- TASK TO CARRY OUT: The answer must consist of every line from the entries below that contains the word "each".

※

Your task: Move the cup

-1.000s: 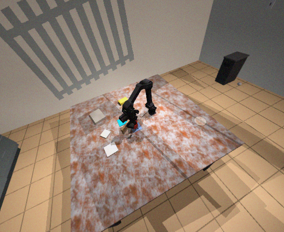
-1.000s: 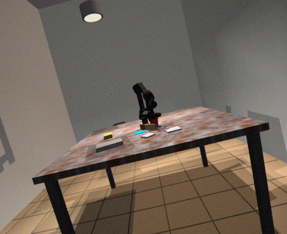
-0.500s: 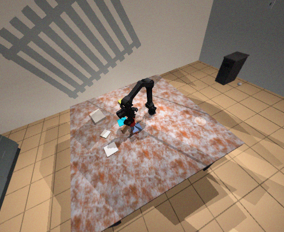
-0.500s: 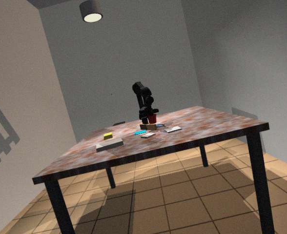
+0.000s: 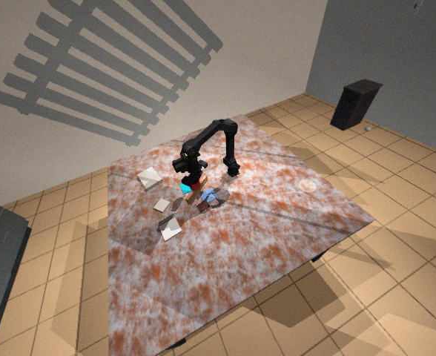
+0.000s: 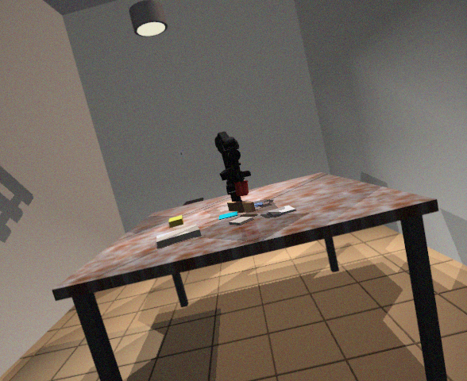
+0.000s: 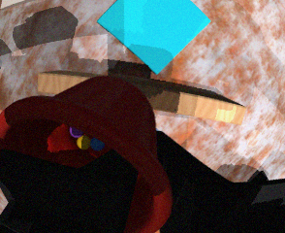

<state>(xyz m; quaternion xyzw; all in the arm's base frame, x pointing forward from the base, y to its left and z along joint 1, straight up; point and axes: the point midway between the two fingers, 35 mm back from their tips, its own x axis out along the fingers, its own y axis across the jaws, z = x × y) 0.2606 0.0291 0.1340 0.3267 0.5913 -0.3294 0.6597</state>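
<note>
desk (image 5: 225, 237) (image 6: 266, 229): stone-look top, mottled rust/white, smooth | bar (image 6: 241, 205) (image 7: 142, 92): wood-look, pale, visible grain | cup (image 5: 195, 185) (image 6: 241, 188) (image 7: 109, 102): red, smooth, plastic-look, matt-ish | arm (image 5: 207, 138) (image 6: 227, 152): blk, matt, metal vs. plastic unclear | floor (image 5: 394, 184) (image 6: 291, 311): tan tiles, dark joints

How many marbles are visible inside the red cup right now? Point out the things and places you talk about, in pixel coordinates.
3 in the wrist view, grouped inside the red cup (image 5: 196, 185) (image 6: 241, 188) (image 7: 115, 99): purple marble (image 7: 76, 132) uppermost, yellow marble (image 7: 83, 142) below it, blue marble (image 7: 98, 144) to the yellow's right. Others may be hidden.
</note>
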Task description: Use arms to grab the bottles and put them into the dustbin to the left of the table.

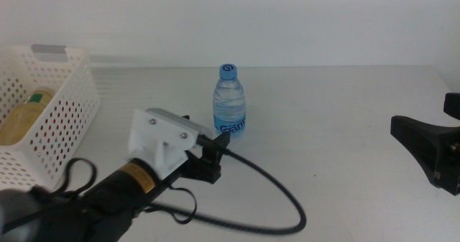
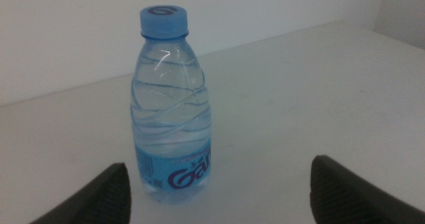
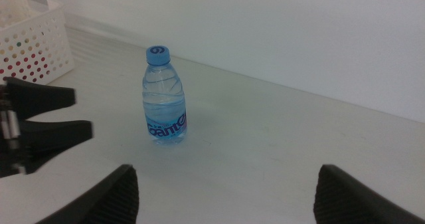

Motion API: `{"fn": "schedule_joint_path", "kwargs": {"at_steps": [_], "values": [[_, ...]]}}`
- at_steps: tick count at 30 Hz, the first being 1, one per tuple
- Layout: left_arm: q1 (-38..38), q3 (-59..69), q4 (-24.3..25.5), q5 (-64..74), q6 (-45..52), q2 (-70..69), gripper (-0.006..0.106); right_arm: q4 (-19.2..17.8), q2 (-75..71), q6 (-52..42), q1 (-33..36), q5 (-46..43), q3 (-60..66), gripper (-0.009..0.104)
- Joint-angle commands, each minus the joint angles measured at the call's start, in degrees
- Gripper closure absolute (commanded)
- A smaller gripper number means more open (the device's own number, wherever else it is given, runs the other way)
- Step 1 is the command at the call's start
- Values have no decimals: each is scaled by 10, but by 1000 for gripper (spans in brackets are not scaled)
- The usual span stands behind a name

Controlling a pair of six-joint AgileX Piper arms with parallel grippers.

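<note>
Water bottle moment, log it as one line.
left gripper: open, nearing water bottle | right gripper: open, waiting | tea bottle: in dustbin

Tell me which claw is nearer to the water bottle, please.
The left claw. It sits open just short of the upright water bottle, not touching. The right claw waits open at the table's far right side.
</note>
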Motion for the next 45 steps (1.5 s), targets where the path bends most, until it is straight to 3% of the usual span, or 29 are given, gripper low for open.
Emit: {"fn": "schedule_joint_path", "kwargs": {"at_steps": [1,12,36,38,41,45], "values": [[5,-31,-1,-60,-10,8,14,-5,0,-4,-3,-39,-17,23],[54,-150,55,-56,-52,126,13,-5,0,-4,-3,-39,-17,23],[56,-348,59,-34,-73,287,15,-5,0,-4,-3,-39,-17,23],[56,-351,60,-36,-73,290,21,-5,0,-4,-3,-39,-17,23],[56,-351,61,-36,-73,290,38,-5,0,-4,-3,-39,-17,23],[56,-351,72,-33,-73,288,77,-5,0,-4,-3,-39,-17,23]]}}
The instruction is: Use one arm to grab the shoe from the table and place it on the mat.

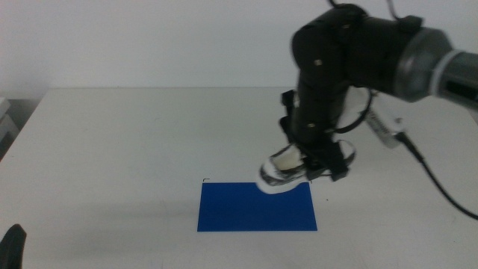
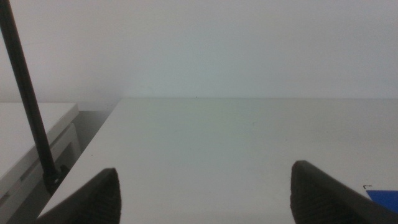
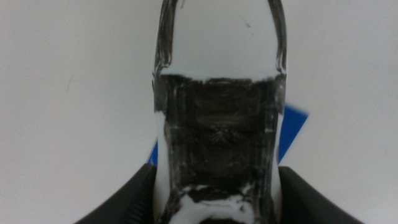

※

- PROBLEM SOLUTION:
- Joint-angle commands, each minus the joint angles measured at the call's start, in degrees
- Values have no decimals: each is scaled by 10, but by 1000 for gripper (spans in brackets are not scaled)

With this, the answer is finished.